Home / Spyware Help / Trump Locker Ransomware Removal Guide

Trump Locker Ransomware Removal Guide

by 0 Comments

Do you know what Trump Locker Ransomware is?

Trump Locker Ransomware is a dangerous infection that appears to have been created using the same source-code that was used for the creation of VenusLocker Ransomware, another malicious ransomware that we advise deleting. This infection is likely to slither in via a corrupted spam email as you open a malicious file attachment. If the threat is executed successfully, it begins the encryption of your files. According to the research we have conducted, the infection uses RSA-4096 and AES encryption keys to encrypt your files, as well as the decryption key, also known as the “private key.” Unfortunately, this method of locking your files is very complex, and it is unlikely that third-party software will help you recover your personal files. Obviously, that is not what you want to hear if the files corrupted by this infection are extremely important for you. Continue reading this report, and you will learn more about the encryption of your personal files, as well as the removal of Trump Locker Ransomware.

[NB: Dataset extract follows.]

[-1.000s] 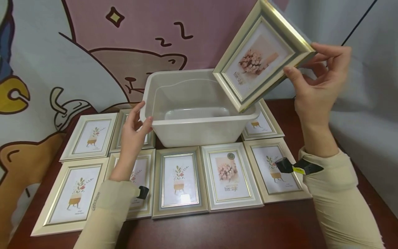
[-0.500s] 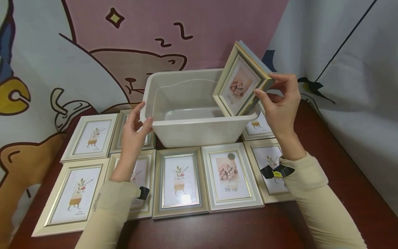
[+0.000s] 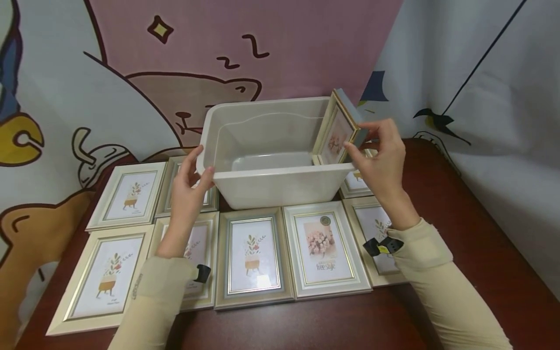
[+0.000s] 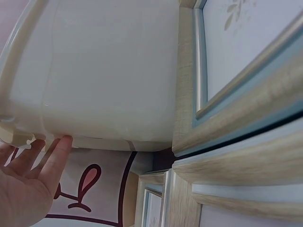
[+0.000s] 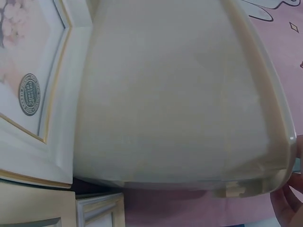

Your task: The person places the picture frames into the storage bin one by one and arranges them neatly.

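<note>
A cream and gold picture frame (image 3: 336, 130) with a pink flower print stands tilted inside the right end of a pale grey plastic tub (image 3: 280, 187). My right hand (image 3: 381, 160) pinches its near upper edge, thumb on the front and fingers behind. Only the fingertips of that hand show in the right wrist view, beside the tub's rim. My left hand (image 3: 188, 194) holds the tub at its left corner, fingers on the end and thumb at the front. In the left wrist view its fingers (image 4: 57, 161) touch the tub just under the rim.
Several picture frames lie face up around the tub, including a grey-gold one (image 3: 223, 262), a white one (image 3: 363, 274) and a cream one (image 3: 57, 311). They rest on a dark red table (image 3: 306, 325). A cartoon-printed wall covering (image 3: 306, 43) rises behind the tub.
My right hand has carried the flower-print frame down and left, from above the tub's right side into its right end. My left hand has stayed on the tub's corner.
</note>
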`<state>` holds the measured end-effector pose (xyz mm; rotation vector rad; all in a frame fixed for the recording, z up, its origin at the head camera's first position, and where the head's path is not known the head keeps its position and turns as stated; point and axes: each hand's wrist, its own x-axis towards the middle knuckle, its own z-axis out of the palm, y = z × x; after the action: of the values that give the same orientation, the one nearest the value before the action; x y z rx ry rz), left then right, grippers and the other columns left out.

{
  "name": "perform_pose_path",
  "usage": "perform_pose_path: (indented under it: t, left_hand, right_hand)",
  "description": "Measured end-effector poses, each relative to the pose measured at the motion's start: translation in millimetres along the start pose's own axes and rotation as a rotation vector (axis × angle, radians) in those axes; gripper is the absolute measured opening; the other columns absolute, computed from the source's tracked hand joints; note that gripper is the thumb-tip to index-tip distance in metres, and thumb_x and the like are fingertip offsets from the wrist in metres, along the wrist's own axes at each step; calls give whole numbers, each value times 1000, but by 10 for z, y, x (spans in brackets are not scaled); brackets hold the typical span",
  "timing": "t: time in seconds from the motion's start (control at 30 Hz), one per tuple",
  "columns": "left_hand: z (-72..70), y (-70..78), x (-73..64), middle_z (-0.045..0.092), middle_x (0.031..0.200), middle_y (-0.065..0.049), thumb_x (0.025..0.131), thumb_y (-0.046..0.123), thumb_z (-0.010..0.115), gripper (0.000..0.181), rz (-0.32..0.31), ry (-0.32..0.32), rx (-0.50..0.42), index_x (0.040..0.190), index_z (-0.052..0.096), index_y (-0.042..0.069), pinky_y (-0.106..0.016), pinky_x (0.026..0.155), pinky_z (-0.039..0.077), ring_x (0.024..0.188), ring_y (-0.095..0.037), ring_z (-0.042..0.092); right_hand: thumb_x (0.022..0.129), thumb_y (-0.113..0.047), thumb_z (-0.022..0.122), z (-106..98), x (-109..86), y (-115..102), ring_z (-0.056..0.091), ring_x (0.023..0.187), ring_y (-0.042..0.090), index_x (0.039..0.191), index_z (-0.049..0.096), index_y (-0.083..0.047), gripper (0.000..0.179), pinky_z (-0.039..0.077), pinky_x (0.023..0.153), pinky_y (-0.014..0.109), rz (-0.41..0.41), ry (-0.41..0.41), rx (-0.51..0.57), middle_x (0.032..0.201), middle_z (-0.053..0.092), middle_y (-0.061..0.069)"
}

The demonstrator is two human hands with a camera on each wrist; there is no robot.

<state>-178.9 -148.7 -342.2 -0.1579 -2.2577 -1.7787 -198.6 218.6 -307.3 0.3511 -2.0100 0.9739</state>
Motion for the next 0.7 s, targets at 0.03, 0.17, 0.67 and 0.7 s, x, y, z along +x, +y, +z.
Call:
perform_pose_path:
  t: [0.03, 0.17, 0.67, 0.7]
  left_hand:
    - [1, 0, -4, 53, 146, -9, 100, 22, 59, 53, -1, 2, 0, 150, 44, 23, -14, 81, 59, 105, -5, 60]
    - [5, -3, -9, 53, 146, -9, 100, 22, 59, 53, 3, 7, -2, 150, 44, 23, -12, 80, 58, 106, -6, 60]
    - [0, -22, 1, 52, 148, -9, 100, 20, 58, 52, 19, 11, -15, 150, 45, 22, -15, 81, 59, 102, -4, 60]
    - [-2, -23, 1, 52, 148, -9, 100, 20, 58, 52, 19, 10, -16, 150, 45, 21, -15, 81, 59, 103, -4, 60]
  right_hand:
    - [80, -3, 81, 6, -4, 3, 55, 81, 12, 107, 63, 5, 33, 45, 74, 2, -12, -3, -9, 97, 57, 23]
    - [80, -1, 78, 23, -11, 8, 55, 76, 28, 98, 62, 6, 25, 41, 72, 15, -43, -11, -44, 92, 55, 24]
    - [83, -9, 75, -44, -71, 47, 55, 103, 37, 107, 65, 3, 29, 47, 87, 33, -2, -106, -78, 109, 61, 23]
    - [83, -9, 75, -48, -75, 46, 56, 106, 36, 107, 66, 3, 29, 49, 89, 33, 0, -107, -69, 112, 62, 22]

When the vicious Trump Locker Ransomware starts its malicious processes, it targets your files in two different ways. Some of your files (e.g., .php, .html, .java, or .doc files) are encrypted fully, and the extension they are given is “.TheTrumpLockerf”. Others (e.g., .pdf, .doc, .mp3, .jpg, or .zip) are encrypted partially, and the extension they receive is “.TheTrumpLockerp”. As you can see, the infection can corrupt the same type of files in different ways as well. There is no reason for the ransomware to do that, and so our research team believes that its creators are testing different options. Another thing that happens when the threat encrypts your files is that it renames them, which makes it impossible to recognize your files, and that, of course, can stop you from assessing the damages. For example, if some of your files are backed up, you will not know if they are the ones that were encrypted. Unfortunately, this makes Trump Locker Ransomware extremely dangerous, and it is more likely that its victims will choose to follow the demands that are presented to them.Trump Locker Ransomware Removal GuideTrump Locker Ransomware screenshot
Scroll down for full removal instructions

As soon as the files are encrypted, Trump Locker Ransomware displays a scary image of Donald Trump with the warning that states: “YOU ARE HACKED!!” It also changes the background wallpaper, and the new one informs that you can have your files decrypted in an exchange of 50 USD. Well, when the real ransom note pops up in a new window, you are asked to pay 150 USD. You are asked to transfer the money in Bitcoins (a virtual currency) to a specific Bitcoin Address (1N82pq3XovKoJYqUmTrRiXftpNHZyu4jyv), as well as to confirm the payment by emailing at TheTrumpLocker@mail2tor.com. An intimidating warning is also attached to the ransom note suggesting that the decryption key will be destroyed in 72 hours. The same ransom demands should be represented via a file called “What happen to my files.txt” on the Desktop. Although you might have no other way of getting your files back than by paying the ransom, you also have to think about the possibility of being scammed. What if you pay the ransom and you files remain encrypted?

You can delete Trump Locker Ransomware from your operating system using the guide below or using an automated anti-malware tool. Unfortunately, this move will not help you decrypt your files. If you do not want to pay the ransom, you might have to come to terms with the fact that your personal files are lost. Of course, you can research legitimate file decryptors, but it is unlikely that you will be capable of decrypting your files for free. Although 150 USD is not an impossibly big ransom, you have to think carefully if you should pay it. After all, there is always a possibility that you will end up losing your money for nothing.

Remove Trump Locker Ransomware

  1. Right-click and Delete the malicious .exe launcher (might have come from a spam email).
  2. Move to the Desktop and Delete the file called What happen to my files.txt.
  3. Also, Delete the file called RansomNote.exe (might have a different name).
  4. Launch RUN by tapping Win+R keys and then enter regedit.exe.
  5. In Registry Editor, move to HKEY_CURRENT_USER\Software\Microsoft\Windows\CurrentVersion\Run.
  6. Right-click and Delete the value called TheTrumpLocker (might have a different name).
  7. Launch Explorer by tapping Win+E keys and then enter %Temp% into the bar at the top.
  8. Right-click and Delete the file called uinf.uinf.
  9. Empty Recycle Bin and then perform a full system scan to check for leftovers.

In non-techie terms:

The manual removal guide above reveals how to delete Trump Locker Ransomware from your Windows operating system. If you are struggling to erase this infection manually, do not hesitate to install an automated malware remover that will eliminate other infections if they exist as well. The bad news is that your files will remain encrypted even if you successfully get rid of the ransomware. Unfortunately, it appears that the only way to restore your files is to pay the ransom, but there are no guarantees that cyber criminals would provide you with a decryptor if you did, which is why you have to think about paying it carefully.